« En vérité, ce que tu vois cache ce que tu dois voir et ce que tu entends brouille ce que tu dois entendre. Derrière le mirage se cache le puits qui apaisera ta soif » Ainsi parla le Maître de la Grâce Puissante à Jaffar le Berbère des plateaux du Hoggar.

Alors que Jaffar descendait des montagnes pour traverser les dunes du sable de feu, il demanda au Tout-Puissant de l'accompagner pour lui montrer la route. Et le Créateur lui fit l'insigne honneur d'aller à ses côtés par-delà les palmiers, les ravins et les regs. Ils parlèrent de sagesse, et de philosophie, de la quête de l'homme, de sa paix intérieure. Jaffar pria le Sachant Éternel de lui faire vivre le merveilleux, de lui faire toucher l'impossible.

Mais souvent pour Jaffar, les mots du Puissant n'avaient pas de sens. Le jeune homme gâchait les images, égarait les paraboles, trébuchait sur les symboles que le Suprême Esprit posait sur son chemin.

Un peu plus tard, le Vénéré Connaissant interrompit la marche, demandant à Jaffar de lui chercher de l'eau pour épancher sa soif. Et Jaffar partit en quête d'un puits, d'une source ou d'un lac pour désaltérer le Maître de l'Univers. Il marcha d'une dune à l'autre, suivit une longue faille creusée dans la roche par le temps et les pluies. Le ravin s'enfonçait vers les plaines côtières, vers les lacs lointains et les rivières enfouies.

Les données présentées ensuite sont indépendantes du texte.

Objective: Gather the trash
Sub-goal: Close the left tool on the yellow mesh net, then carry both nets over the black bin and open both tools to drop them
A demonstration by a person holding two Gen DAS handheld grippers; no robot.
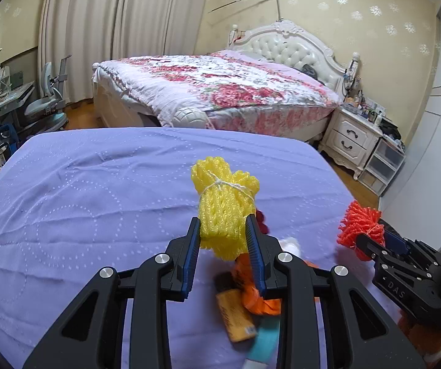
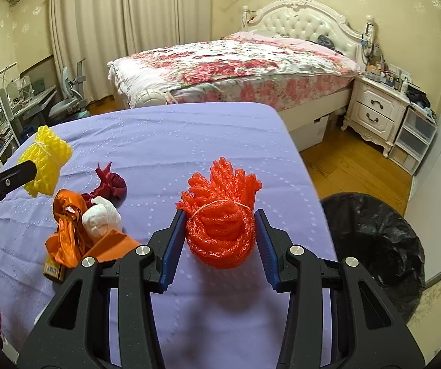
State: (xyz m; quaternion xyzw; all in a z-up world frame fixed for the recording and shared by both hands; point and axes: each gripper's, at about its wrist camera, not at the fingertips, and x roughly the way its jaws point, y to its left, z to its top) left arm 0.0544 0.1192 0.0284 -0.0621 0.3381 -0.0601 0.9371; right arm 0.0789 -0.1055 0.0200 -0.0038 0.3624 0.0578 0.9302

Et soudain une apparition au loin lui caressa les sens. Une vision de rêve ressemblant à une jeune fille assise au bord de l'eau attira son regard. Il s'approcha, et découvrit la beauté faite femme, la finesse, le charme et l'amour réunis.

Aux premiers mots, ils comprirent tous deux que le destin les avait désignés pour vivre ensemble. Jaffar demanda la jeune fille en mariage et l'épousa.

Ce fut l'occasion de grandes fêtes dont les sables encore se souviennent. Un, puis deux, puis d'autres nombreux enfants naquirent de leur amour et leur vie fut paisible, et leurs jours furent heureux. Leurs petits grandirent, se marièrent à leur tour, et la deuxième génération d'enfants vécut aussi chez Jaffar, de sorte qu'il eut une grande famille qui comptait douze fils, sept filles, et cinquante petits enfants. En vérité, Jaffar avait créé un peuple de bergers, élevant les troupeaux de chèvres qui allaient se multipliant.

Mais un jour, aussi fort que le bonheur intense qui les faisait vivre, s'abattit le malheur terrible sur toute la région. L'eau des puits fut malade et les bêtes et les hommes moururent comme les éphémères autour des feux du soir. Alors Jaffar emmena sa famille, telle une grande tribu, à travers le désert, pour fuir le malheur qui les poursuivait. Et le malheur précisément courut plus vite qu'eux.

Un à un ses enfants disparurent, et ses petits-enfants aussi, et sa femme d'amour perdit la vie dans ses bras. La soif, la faim, le sable, la maladie eurent raison du peuple de Jaffar qu'il avait mis des années à bâtir. Alors, tel un ermite, il se réfugia seul dans la région des grottes, avec une chèvre et son mâle, ses seuls trésors pour recommencer à vivre.

Un jour qu'il tirait de l'eau du puits, le Seigneur des Mondes lui apparut soudain et lui dit : « Eh bien, que faistu, Jaffar ? Qu'attends-tu pour apaiser ma soif ? Cela fait une heure que tu es parti et je commence à m'impatienter ! »

« Une heure ! » s'exclama Jaffar. « Une heure, mais cela fait près de quarante années, Astre Suprême ! » Une vie, aux yeux de Jaffar, s'était écoulée en quelques dizaines de minutes pour le Tout-Puissant. Alors Jaffar reconnut la métaphore et remercia le Créateur de lui avoir fait comprendre ce qui sépare la réalité de l'illusion, et la vérité du rêve.

Source : La légende des hommes bleus.